# 7. Ordinary differential equations II


## 7.1 Recap

Numerical libraries have plenty of methods for solving initial value problems, which they usually ask for in the standard form

\begin{align}
\mathbf{u}'(t) &= f(\mathbf{u}(t)), \quad t \in [a, b], \\
\mathbf{u}(a) &= \mathbf{u}_0,
\end{align}

i.e. as a system of first-order ODEs. They will **require** as inputs
* the right-hand-side $f(t, u)$,
* the solution interval $[a, b]$,
* and the initial state $u_0$.
Optionally, you can usually set
* the relative and absolute tolerances of the method,
* the order of the method (this determines the order of accuracy),
* whether to interpolate the solution onto a dense grid (dense output),
* and sometimes some special stopping conditions.

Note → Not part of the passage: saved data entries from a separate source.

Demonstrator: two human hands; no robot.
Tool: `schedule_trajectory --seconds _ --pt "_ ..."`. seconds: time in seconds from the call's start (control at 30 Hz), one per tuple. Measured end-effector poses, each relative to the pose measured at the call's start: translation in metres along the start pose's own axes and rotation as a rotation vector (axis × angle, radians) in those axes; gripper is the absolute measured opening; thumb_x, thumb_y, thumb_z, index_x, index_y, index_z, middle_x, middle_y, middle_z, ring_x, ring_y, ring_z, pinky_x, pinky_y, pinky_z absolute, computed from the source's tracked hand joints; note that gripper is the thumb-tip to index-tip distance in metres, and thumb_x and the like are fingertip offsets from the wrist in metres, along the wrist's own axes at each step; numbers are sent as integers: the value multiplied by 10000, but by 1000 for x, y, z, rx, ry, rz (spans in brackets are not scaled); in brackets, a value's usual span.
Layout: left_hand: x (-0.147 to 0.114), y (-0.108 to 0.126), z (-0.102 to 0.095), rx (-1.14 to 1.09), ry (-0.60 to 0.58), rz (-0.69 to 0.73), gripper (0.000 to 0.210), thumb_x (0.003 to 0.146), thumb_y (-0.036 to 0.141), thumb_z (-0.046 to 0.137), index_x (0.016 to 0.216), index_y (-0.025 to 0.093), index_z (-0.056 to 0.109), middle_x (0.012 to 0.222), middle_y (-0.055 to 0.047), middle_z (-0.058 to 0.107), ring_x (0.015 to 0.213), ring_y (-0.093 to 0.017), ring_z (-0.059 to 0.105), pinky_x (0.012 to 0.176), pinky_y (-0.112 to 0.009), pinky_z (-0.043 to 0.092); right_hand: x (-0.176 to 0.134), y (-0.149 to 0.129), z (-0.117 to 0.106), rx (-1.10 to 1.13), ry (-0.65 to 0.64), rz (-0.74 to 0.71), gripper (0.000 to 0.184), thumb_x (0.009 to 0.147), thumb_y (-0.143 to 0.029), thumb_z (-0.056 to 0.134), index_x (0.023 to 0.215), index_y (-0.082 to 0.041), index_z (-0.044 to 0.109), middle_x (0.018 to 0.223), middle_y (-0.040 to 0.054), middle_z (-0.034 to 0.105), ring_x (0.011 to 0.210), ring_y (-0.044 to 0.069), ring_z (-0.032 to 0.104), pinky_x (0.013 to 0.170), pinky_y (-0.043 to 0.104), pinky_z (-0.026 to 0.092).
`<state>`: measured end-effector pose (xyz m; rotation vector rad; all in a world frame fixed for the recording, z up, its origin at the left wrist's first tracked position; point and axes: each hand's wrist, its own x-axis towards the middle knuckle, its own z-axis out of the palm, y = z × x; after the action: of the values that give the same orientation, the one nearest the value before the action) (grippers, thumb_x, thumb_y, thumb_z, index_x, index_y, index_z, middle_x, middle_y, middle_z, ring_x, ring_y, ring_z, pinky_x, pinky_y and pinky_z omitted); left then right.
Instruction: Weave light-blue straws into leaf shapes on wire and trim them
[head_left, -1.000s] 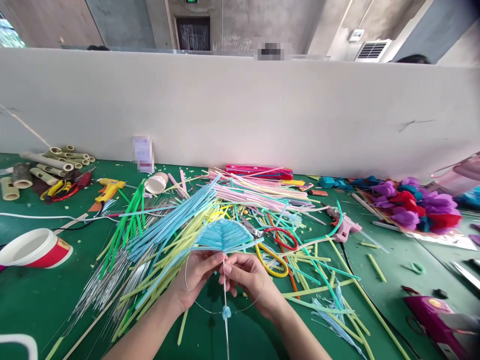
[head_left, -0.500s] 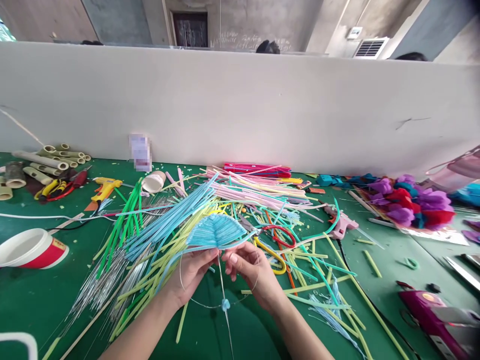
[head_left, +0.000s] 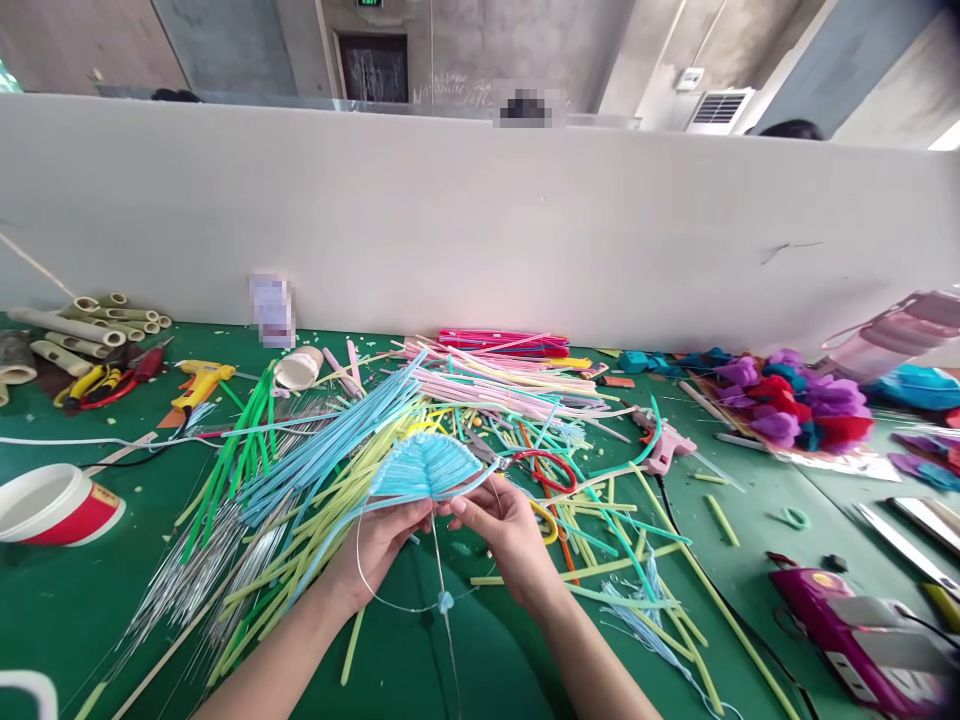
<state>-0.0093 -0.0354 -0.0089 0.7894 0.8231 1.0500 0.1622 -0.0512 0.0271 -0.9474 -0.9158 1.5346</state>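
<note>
My left hand (head_left: 384, 545) is closed on the lower edge of a light-blue, leaf-shaped pipe cleaner piece (head_left: 426, 468) with a ridge down its middle. On the other side, my right hand (head_left: 504, 530) pinches the same edge near the centre, thumb and forefinger close together. Below the piece hangs a thin wire stem with a small blue knot (head_left: 445, 602) on it. A fine wire loop curves beneath my hands. Some of my fingertips are hidden behind the blue piece. Scissors (head_left: 555, 470) with red and yellow handles lie just beyond my right hand.
Blue pipe cleaners (head_left: 337, 440) and pink ones (head_left: 495, 385) cover the green table. A yellow glue gun (head_left: 201, 382), a paper cup (head_left: 64, 505) and bamboo pieces (head_left: 97, 335) are left. A pink glue gun (head_left: 667, 442) and purple device (head_left: 847, 625) are right. A white partition (head_left: 450, 220) stands behind.
The view has turned slightly right and up, so the table things sit further left. My right fingers have drawn closer together at the blue piece's edge; both hands keep hold of it.
</note>
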Motion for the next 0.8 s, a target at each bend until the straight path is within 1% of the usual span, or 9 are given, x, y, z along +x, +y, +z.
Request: schedule_trajectory --seconds 0.2,0.3,0.4,0.47,0.53,0.6,0.67,0.73,0.8 --pt "-4 1 6 115 -50 4 306 780 325 777 1056 194 764 1093 -89 740 1046 -289 645 906 -393 491 0 -5 -6 31 11 8 305 681 -372 854 841 -173 687 762 29 741 713 144 682 673 230 531" --pt "-9 3 9 122 -75 21 257 772 318 787 994 190 771 1016 -80 747 978 -260 656 860 -361 509 -2 -9 -6 97 -5 49 311 686 -360 855 870 -177 682 747 20 735 692 137 693 675 224 541" --pt "-15 15 -6 103 -83 -43 170 767 290 794 877 164 762 865 -65 732 804 -200 661 730 -299 534 -4 -14 -11 216 3 57 286 716 -337 842 878 -173 672 771 23 737 732 133 715 682 201 546" --pt "-16 36 -24 80 -9 -92 197 784 276 781 951 174 753 934 -72 738 866 -201 677 771 -293 554 -5 -18 -16 289 7 41 258 733 -313 833 864 -172 661 790 24 739 769 128 724 693 186 549" --pt "-12 65 -40 83 68 -100 225 810 300 756 1001 182 743 1031 -78 740 933 -204 688 832 -292 562 -4 -21 -19 307 -6 33 254 742 -301 827 861 -168 647 789 26 741 774 123 727 693 178 550" --pt "-4 99 -45 123 -18 -131 343 870 420 670 1113 180 707 1116 -120 723 1035 -257 675 889 -355 557 -3 -23 -19 265 -27 44 284 732 -311 833 871 -165 633 777 35 746 757 130 729 678 184 550" --pt "9 127 -34 246 -170 -130 522 888 581 563 1242 205 634 1255 -148 664 1114 -292 638 888 -391 553 0 -25 -16 174 -44 63 329 710 -338 844 882 -161 626 780 52 754 753 149 733 678 206 555" --pt "24 142 -12 496 -329 -146 595 839 576 637 1325 240 562 1311 -145 627 1119 -289 629 846 -348 545 5 -26 -12 64 -48 72 370 695 -372 846 902 -158 626 791 62 760 760 167 735 693 234 563" --pt "38 143 13 753 -443 -168 643 747 494 768 1310 268 556 1268 -107 646 1111 -280 632 850 -320 522 11 -26 -10 -22 -25 66 401 689 -406 840 910 -160 613 784 59 760 757 176 735 708 258 568"
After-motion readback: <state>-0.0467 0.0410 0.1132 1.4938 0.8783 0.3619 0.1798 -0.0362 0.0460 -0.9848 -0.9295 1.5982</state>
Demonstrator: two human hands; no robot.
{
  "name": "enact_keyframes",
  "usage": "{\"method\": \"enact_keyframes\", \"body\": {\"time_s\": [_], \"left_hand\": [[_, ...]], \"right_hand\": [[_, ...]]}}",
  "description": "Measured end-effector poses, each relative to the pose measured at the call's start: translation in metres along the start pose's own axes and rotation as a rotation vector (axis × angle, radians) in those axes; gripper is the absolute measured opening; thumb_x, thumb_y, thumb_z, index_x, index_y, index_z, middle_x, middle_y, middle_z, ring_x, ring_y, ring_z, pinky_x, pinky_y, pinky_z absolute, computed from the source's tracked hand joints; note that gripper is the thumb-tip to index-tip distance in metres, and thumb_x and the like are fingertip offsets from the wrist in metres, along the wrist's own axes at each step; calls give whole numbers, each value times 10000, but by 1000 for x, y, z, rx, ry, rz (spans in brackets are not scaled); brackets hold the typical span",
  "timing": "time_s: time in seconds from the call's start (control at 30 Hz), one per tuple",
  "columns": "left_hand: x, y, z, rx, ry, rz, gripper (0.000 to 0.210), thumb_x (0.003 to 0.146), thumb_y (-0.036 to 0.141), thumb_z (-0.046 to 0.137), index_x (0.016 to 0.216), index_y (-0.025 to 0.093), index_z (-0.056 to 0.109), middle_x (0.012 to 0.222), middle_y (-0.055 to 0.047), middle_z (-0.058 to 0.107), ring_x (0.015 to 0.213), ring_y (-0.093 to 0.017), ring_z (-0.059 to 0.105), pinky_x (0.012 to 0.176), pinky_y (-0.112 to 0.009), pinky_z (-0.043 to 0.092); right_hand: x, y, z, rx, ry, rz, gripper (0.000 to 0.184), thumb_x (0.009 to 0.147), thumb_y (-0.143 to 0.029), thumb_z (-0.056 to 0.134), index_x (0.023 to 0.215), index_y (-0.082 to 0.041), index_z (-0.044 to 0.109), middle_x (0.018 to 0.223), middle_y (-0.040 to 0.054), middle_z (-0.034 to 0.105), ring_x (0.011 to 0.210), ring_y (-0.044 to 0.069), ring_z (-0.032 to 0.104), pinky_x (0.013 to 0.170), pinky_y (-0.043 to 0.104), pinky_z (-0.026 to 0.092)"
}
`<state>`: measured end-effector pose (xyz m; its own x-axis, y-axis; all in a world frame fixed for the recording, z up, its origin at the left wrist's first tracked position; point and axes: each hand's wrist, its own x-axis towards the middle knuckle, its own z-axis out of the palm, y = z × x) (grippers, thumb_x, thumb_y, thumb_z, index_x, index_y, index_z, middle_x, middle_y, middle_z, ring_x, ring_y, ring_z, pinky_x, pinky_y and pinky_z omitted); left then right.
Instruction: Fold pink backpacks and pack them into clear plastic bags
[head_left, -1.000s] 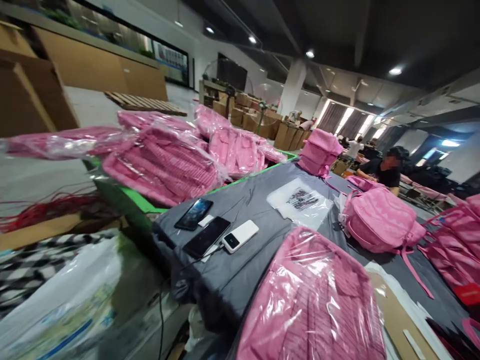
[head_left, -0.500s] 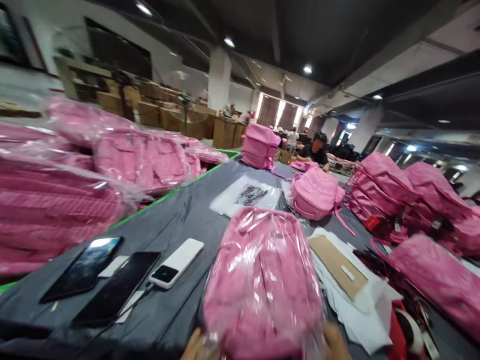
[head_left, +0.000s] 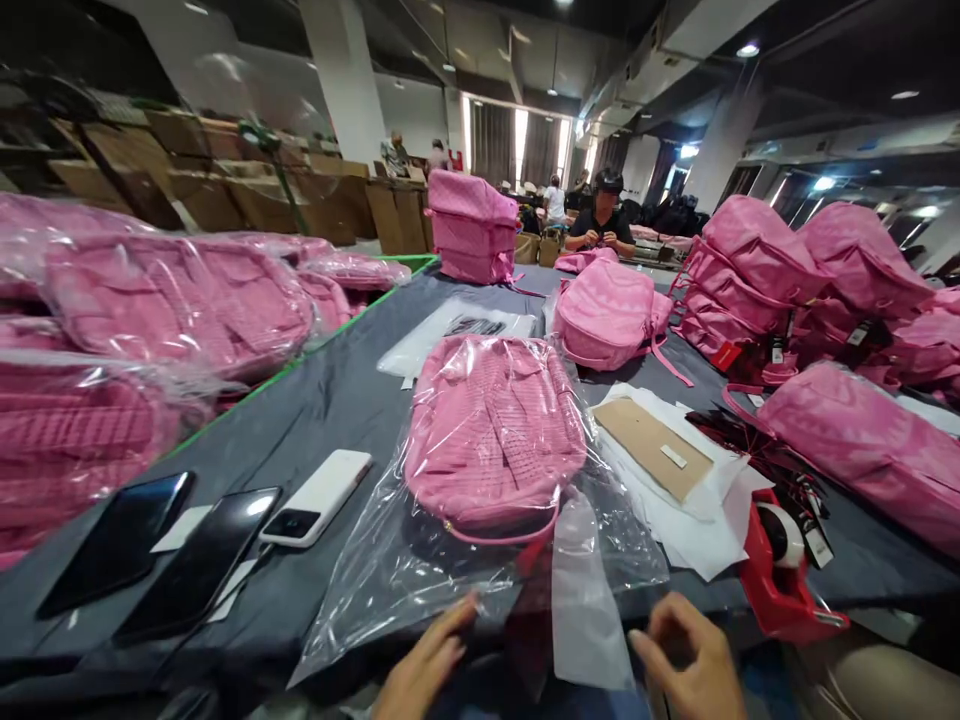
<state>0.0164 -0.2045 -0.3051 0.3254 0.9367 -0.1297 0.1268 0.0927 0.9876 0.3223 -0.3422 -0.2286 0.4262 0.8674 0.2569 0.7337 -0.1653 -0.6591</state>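
Note:
A pink backpack (head_left: pixel 495 430) lies flat in the middle of the table, inside a clear plastic bag (head_left: pixel 375 575). The bag's loose end spreads toward me over the table edge. At its left near edge is my left hand (head_left: pixel 431 660), fingers stretched out, with no firm hold visible. My right hand (head_left: pixel 694 660) hovers right of the loose end, thumb and curled fingers apart with nothing between them. Between the hands a whitish translucent strip (head_left: pixel 589 600) hangs down, and something dark red shows beside it through the plastic.
To the right are a red tape dispenser (head_left: pixel 787 575), white sheets with a brown card (head_left: pixel 652 445), and several pink backpacks (head_left: pixel 757 270). Two dark phones (head_left: pixel 199 565) and a white power bank (head_left: pixel 315 500) lie left. Bagged backpacks (head_left: pixel 180 300) are piled beyond the green edge. A co-worker (head_left: pixel 602 220) sits behind.
The bagged backpack now lies farther from me, with the bag's loose end spread out on my side. Both hands have come away from its sides and show more fully. My view has shifted.

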Motion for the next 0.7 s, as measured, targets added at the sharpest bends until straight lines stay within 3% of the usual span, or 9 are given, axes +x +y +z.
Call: {"method": "enact_keyframes", "body": {"time_s": [0.03, 0.07, 0.13, 0.23, 0.3, 0.4, 0.53, 0.63, 0.7], "left_hand": [[9, -1, 16, 136, -74, 145, 553, 912, 664, 508, 1249, 279, 717, 1372, -76, 675, 1294, -331, 608, 1074, -519, 514], [19, -2, 29, 268, -120, 280, 516, 940, 591, 513, 1321, 280, 669, 1422, -76, 638, 1355, -319, 557, 1133, -539, 457], [42, -6, 51, 480, -125, 467, 478, 985, 473, 473, 1383, 245, 608, 1440, -109, 617, 1381, -315, 532, 1152, -570, 427], [66, -6, 76, 622, -77, 480, 451, 1002, 398, 437, 1355, 172, 604, 1338, -170, 675, 1274, -326, 622, 1051, -539, 524], [73, 1, 86, 627, -77, 383, 431, 990, 400, 462, 1300, 156, 638, 1238, -174, 723, 1155, -326, 688, 977, -505, 566], [69, 21, 94, 526, -102, 305, 357, 961, 405, 524, 1179, 197, 715, 1133, -124, 763, 1062, -306, 716, 954, -474, 567], [54, 46, 99, 327, -289, 257, 307, 970, 403, 540, 1093, 219, 753, 1066, -84, 764, 887, -241, 729, 824, -382, 598], [53, 53, 107, 295, -415, 400, 309, 1022, 321, 440, 1115, 222, 718, 1133, -81, 736, 942, -207, 719, 799, -319, 606], [61, 51, 110, 498, -349, 661, 315, 1018, 213, 392, 1193, 222, 654, 1207, -94, 693, 1036, -206, 697, 865, -329, 603]], "right_hand": [[-5, -8, 12, -33, 31, -86, 322, 847, -539, 653, 910, -229, 716, 861, 77, 731, 775, 241, 698, 682, 311, 585], [-7, -16, 26, -84, 79, -158, 432, 827, -522, 688, 1149, -234, 699, 1084, 116, 735, 959, 291, 705, 809, 371, 601], [-3, -29, 54, -202, 189, -225, 846, 757, -520, 762, 1491, -217, 473, 1412, 173, 597, 1222, 382, 612, 960, 491, 570], [10, -35, 83, -310, 218, -218, 1099, 709, -416, 795, 1614, -163, 226, 1572, 203, 423, 1355, 429, 507, 1005, 555, 551], [15, -30, 88, -349, 180, -234, 1085, 708, -241, 737, 1632, -177, 171, 1613, 179, 371, 1398, 413, 472, 1029, 541, 548], [14, -17, 76, -364, 151, -271, 999, 719, -50, 557, 1630, -245, 197, 1634, 124, 354, 1411, 345, 483, 1034, 474, 562], [5, -1, 54, -271, 197, -357, 781, 850, -21, 430, 1582, -269, 322, 1432, 105, 603, 1288, 262, 615, 991, 405, 596], [-1, 6, 50, -246, 250, -427, 665, 904, -37, 413, 1530, -260, 416, 1210, 76, 734, 1122, 233, 713, 936, 384, 626], [-5, 6, 53, -257, 224, -433, 638, 901, -20, 390, 1492, -247, 476, 1221, 73, 737, 1121, 221, 714, 948, 380, 623]]}}
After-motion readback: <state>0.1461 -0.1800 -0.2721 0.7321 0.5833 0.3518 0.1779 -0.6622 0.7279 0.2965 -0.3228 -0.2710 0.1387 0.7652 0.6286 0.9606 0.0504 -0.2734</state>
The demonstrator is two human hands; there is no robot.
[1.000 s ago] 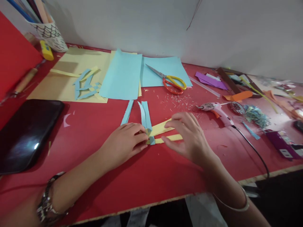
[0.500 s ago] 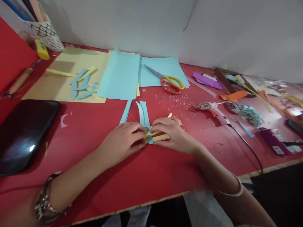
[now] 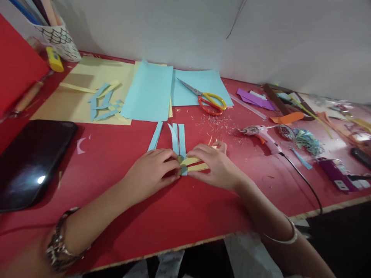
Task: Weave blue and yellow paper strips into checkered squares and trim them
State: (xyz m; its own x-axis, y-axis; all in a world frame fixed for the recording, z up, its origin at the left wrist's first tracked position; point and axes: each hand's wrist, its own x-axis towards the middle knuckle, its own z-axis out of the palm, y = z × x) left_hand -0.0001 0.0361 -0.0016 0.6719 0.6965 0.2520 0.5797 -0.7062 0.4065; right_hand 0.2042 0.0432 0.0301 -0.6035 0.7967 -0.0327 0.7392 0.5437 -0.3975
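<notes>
Blue paper strips (image 3: 182,141) and yellow paper strips (image 3: 198,167) cross one another on the red table, woven at a small corner. My left hand (image 3: 155,169) pinches the left end of this crossing, its fingertips covering part of it. From the right, my right hand (image 3: 216,164) grips the yellow strips, with its thumb at the near edge and its index finger at the far edge. Its palm hides part of their right ends. Just beyond my left hand lies another blue strip (image 3: 155,136).
Scissors (image 3: 199,94) rest on blue sheets (image 3: 150,92) at the back. A pink glue gun (image 3: 265,139) lies right, its cable trailing to the table's edge. A black tablet-like device (image 3: 37,162) is at left. Woven strips (image 3: 104,102) lie on yellow paper (image 3: 58,108).
The blue strips beyond the crossing have spread apart slightly, with a gap now between them. My right hand's fingers have shifted a little on the yellow strips; my left hand stays in place.
</notes>
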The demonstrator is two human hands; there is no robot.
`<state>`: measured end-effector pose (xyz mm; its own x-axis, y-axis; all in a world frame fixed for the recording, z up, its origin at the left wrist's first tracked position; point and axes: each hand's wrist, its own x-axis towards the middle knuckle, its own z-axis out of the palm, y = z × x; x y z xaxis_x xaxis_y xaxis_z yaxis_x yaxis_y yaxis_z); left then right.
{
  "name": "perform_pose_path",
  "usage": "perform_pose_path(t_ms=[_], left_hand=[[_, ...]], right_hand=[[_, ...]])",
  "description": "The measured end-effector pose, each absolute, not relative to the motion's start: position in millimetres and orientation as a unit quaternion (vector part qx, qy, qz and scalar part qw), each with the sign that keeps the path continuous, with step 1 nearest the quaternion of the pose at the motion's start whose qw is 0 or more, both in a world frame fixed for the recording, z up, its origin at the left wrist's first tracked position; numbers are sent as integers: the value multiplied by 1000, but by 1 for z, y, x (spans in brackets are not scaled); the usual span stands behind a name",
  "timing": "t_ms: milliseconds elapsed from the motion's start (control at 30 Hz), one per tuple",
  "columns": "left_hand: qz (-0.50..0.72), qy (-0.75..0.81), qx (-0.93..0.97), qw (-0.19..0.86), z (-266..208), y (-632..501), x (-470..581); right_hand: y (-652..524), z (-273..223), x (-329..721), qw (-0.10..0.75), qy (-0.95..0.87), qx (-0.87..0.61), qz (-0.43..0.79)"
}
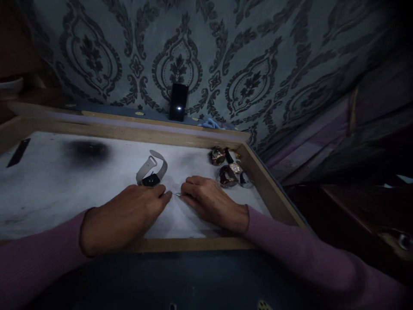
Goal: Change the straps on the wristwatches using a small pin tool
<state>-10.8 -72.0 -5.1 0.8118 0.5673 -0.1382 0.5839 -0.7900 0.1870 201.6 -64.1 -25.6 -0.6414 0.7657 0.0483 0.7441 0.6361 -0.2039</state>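
Note:
In the head view, a smartwatch point(151, 180) with a black face and a pale grey strap lies on the white surface, its strap curling upward. My left hand point(124, 214) is just in front of it, fingers bent and pressed together; what they hold, if anything, is hidden. To the right, my right hand point(209, 200) pinches a thin shiny metal piece point(177, 194), whose tip points toward my left thumb. The piece is too small to name. Beyond my right hand sits a group of several wristwatches point(228, 176), some dark, one gold-coloured.
A shallow wooden frame point(193, 244) with raised edges surrounds the white surface point(38, 185). A dark flat strip point(19, 152) lies at far left. Behind the back edge, a phone point(179, 102) leans against the patterned wall point(135, 38), near a blue cloth point(211, 123).

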Motion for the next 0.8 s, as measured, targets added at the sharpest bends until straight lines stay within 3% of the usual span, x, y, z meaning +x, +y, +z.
perform_pose_path(t_ms=[800], left_hand=[[-36, 333, 939, 75, -7, -65, -17]], right_hand=[[-58, -30, 206, 57, -931, -360, 6]])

IVP solution methods are generally "marching" or "time-stepping" methods with 3 components,
* A method to approximate / forecast the unknown $u$ with,
* A method to estimate the error of this approximation,
* And a method that uses this error estimate to control parameters of the solver so as to keep the error below a user-specified _tolerance_.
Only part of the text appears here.